Activity. Exclude the images, then return every line below exactly as written.

*** Begin section ***

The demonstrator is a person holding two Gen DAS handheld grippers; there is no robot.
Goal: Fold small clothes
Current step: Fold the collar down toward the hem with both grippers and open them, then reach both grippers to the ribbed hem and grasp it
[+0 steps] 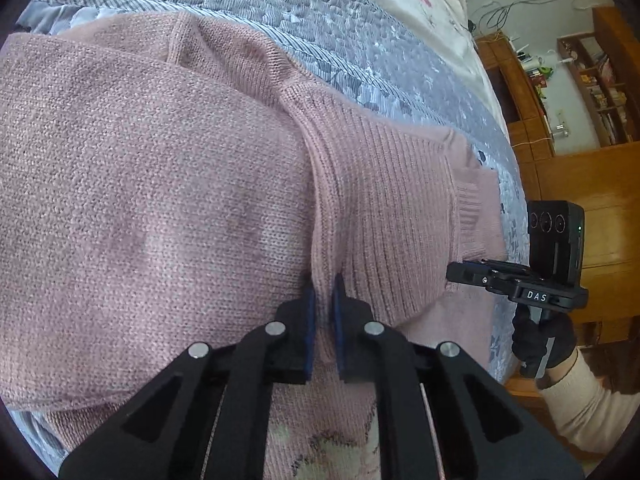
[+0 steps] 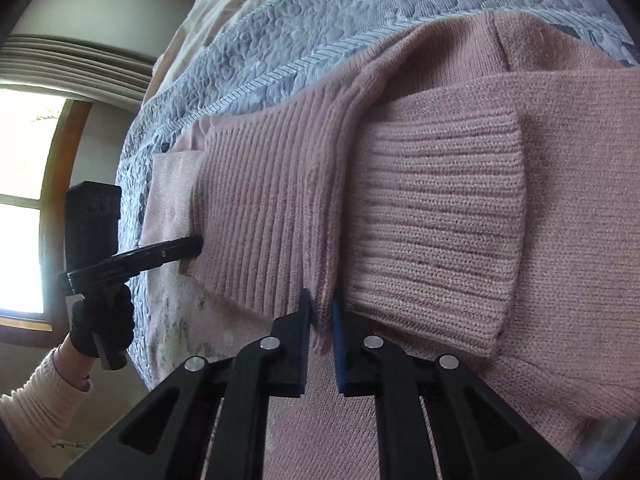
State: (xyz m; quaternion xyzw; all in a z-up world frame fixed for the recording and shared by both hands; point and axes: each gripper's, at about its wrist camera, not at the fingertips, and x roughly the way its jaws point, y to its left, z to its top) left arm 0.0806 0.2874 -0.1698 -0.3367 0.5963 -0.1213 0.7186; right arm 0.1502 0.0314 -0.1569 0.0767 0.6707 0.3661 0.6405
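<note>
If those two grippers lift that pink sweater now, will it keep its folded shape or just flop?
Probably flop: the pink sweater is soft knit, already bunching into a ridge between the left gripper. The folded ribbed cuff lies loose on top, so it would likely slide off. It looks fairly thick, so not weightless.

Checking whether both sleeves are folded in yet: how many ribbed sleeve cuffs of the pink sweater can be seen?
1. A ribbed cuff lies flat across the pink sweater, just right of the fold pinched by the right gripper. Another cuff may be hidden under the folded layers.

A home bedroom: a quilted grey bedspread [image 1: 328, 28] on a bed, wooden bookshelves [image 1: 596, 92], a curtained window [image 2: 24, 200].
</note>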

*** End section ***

Answer for the task.
The demonstrator is a person holding two Gen DAS handheld grippers; there is no robot.
Goal: Fold small clothes
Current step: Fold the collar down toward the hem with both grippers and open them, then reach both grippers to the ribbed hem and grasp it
[+0 steps] 
[+0 steps] 
State: (xyz m; quaternion xyzw; all in a z-up world frame fixed for the recording and shared by both hands; point and axes: each gripper's, at about its wrist camera, not at the fingertips, and x roughly the way its jaws point, y to its left, z to its top) left arm 0.0806 0.2874 -0.1698 -0.3367 0.5963 -0.1213 0.7186; right arm 0.1502 0.0314 -0.1569 0.0767 0.6707 0.3661 0.6405
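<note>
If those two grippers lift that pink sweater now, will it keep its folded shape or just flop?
Probably flop: the pink sweater is soft knit, already bunching into a ridge between the left gripper. The folded ribbed cuff lies loose on top, so it would likely slide off. It looks fairly thick, so not weightless.

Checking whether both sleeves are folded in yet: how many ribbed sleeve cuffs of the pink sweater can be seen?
1. A ribbed cuff lies flat across the pink sweater, just right of the fold pinched by the right gripper. Another cuff may be hidden under the folded layers.

A home bedroom: a quilted grey bedspread [image 1: 328, 28] on a bed, wooden bookshelves [image 1: 596, 92], a curtained window [image 2: 24, 200].
</note>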

With that, the exercise is complete.